**PROBLEM STATEMENT**. Your copy should contain exactly the lines from the start of the listing through the line that holds "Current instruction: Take", and no pictures.

**GIVEN MATERIAL**.

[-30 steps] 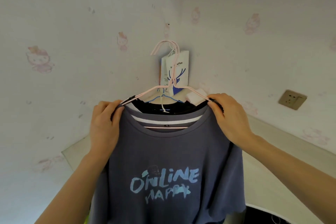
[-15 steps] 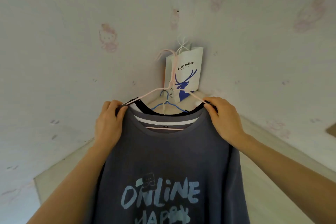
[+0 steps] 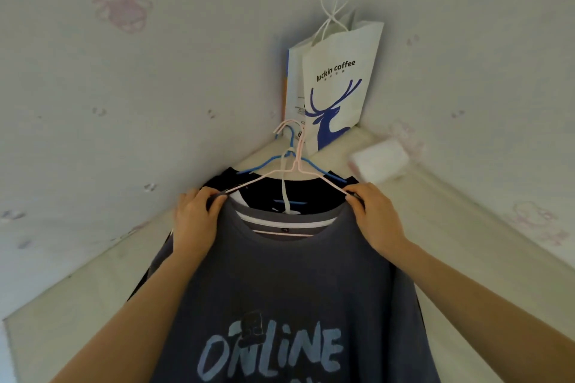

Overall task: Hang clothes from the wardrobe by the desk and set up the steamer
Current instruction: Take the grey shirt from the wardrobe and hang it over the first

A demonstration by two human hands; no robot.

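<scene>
Grey tee (image 3: 289, 283) on pink hanger (image 3: 295, 166) held up over corner desk (image 3: 77, 298), left hand (image 3: 194, 221) and right hand (image 3: 376, 216) each clamped on a shoulder, black tee (image 3: 323, 193) on blue hanger (image 3: 264, 163) behind, coffee bag (image 3: 336, 87) standing in the corner

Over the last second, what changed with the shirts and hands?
The pink hanger came down with the clothes: its hook, earlier above the top of the luckin coffee bag, is now level with its base. The head camera tilted down. Unchanged: left hand and right hand pinch the shoulders of the grey ONLINE T-shirt; the bag stands in the corner.
</scene>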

**SOLUTION**.
[-30 steps] 
[-15 steps] 
[+0 steps] 

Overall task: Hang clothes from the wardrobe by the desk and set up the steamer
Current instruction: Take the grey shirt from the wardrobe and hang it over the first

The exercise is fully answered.